Due to the COVID-19 Pandemic, the 2020 Indiana University annual powwow, hosted by First Nations Educational & Cultural Center, was canceled. However, the powwow will be making a triumphant return in a virtual format.
“I’m really excited that we’re still able to put together a powwow this year, even if it’s virtual,” Nicky Belle, director of the FNECC, said. “The powwow is something that the FNECC staff and Powwow Committee look forward to all year long. It was a real letdown that we had to cancel the dance last year. We told our head staff – the singing groups and the dancers – that we would bring them back in person for the 2021 powwow. So when we realized that hosting an in-person powwow wasn’t going to be an option again, we had to get creative!”
Virtual powwows have grown in popularity since the lockdown began. Facebook pages such as Social Distance Powwow and Quarantine Dance Specials 2020 have become meeting grounds for those searching for connections. Their mission “to foster a space for community and cultural preservation, to retain cultural knowledge through indigenous songs, dance, and arts” has become crucial during this time.
Juaquin Hamilton, the Sac and Fox Nation historical researcher and Master of Ceremonies for IU’s virtual powwow, has participated in over a hundred virtual powwows since lockdown began.
“It’s so different,” Hamilton said regarding transitioning from in-person to virtual powwows. “Anytime you do something new, you’re nervous, but after you do it a few times, you get used to it.

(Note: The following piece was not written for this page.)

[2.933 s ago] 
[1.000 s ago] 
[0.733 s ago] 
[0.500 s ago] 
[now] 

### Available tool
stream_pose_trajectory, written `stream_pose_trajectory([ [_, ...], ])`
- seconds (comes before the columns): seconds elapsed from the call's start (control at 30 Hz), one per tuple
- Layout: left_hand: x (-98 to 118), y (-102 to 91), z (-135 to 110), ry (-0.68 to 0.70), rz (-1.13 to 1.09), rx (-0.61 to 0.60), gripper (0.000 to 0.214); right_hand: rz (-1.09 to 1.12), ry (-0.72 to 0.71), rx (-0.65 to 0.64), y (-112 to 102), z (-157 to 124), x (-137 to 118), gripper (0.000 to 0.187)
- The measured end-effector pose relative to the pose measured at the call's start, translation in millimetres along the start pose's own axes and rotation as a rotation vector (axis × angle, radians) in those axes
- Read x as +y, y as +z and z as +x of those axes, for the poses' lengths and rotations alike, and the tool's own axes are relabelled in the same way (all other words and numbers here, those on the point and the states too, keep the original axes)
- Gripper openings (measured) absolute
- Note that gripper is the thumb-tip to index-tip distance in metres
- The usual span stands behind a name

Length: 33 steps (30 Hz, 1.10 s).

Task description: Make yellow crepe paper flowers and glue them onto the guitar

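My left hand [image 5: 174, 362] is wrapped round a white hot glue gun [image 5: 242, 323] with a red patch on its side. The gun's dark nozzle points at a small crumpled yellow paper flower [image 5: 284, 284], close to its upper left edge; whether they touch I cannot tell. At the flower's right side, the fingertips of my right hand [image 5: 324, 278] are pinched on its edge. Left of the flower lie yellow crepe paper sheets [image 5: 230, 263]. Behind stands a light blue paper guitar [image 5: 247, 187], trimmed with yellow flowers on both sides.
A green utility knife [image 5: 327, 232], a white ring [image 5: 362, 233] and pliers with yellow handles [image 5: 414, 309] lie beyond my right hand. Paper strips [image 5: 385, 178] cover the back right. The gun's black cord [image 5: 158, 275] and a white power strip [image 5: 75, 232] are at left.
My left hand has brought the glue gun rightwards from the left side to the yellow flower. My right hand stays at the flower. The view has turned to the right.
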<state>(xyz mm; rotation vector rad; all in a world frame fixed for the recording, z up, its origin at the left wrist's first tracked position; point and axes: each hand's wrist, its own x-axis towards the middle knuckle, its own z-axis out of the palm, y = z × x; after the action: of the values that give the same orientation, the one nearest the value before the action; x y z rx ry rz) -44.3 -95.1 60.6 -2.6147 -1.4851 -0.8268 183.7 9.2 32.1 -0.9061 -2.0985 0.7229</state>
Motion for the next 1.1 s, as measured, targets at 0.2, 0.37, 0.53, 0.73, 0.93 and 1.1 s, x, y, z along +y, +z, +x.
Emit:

And I was doing a virtual powwow or dance competition every night at one point.”
All of these powwows were a unique experience with different dancers, singers, and committee members. Hamilton notes that while virtual powwows may not be for everyone, they are a wonderful experience and connect those missing the energy and community that powwows provide.
“It’s a beautiful thing,” Hamilton said. “To see music and dancers do their thing. It keeps spirits up, especially the elders who can’t travel because of the pandemic.”
Hamilton also noted the importance of IU’s virtual powwow. “I am so thankful to Nicky and the Powwow Committee for making this happen and keeping people connected during this time by giving something they can look forward to.”
IU’s Virtual Powwow will feature videos of various dancers and singers from across the country spliced into a single video available on the FNECC’s website.
“This year’s Ninth Annual Traditional Powwow is going to look different than previous years,” Belle said. “But for the Powwow Committee and the head staff, we’re all just so excited that we get to work together and plan together and feel that same sense of community that everyone feels each year we host the powwow at IUB. Our collective fingers are crossed that this time next year, we’ll be getting ready for the powwow on campus again.”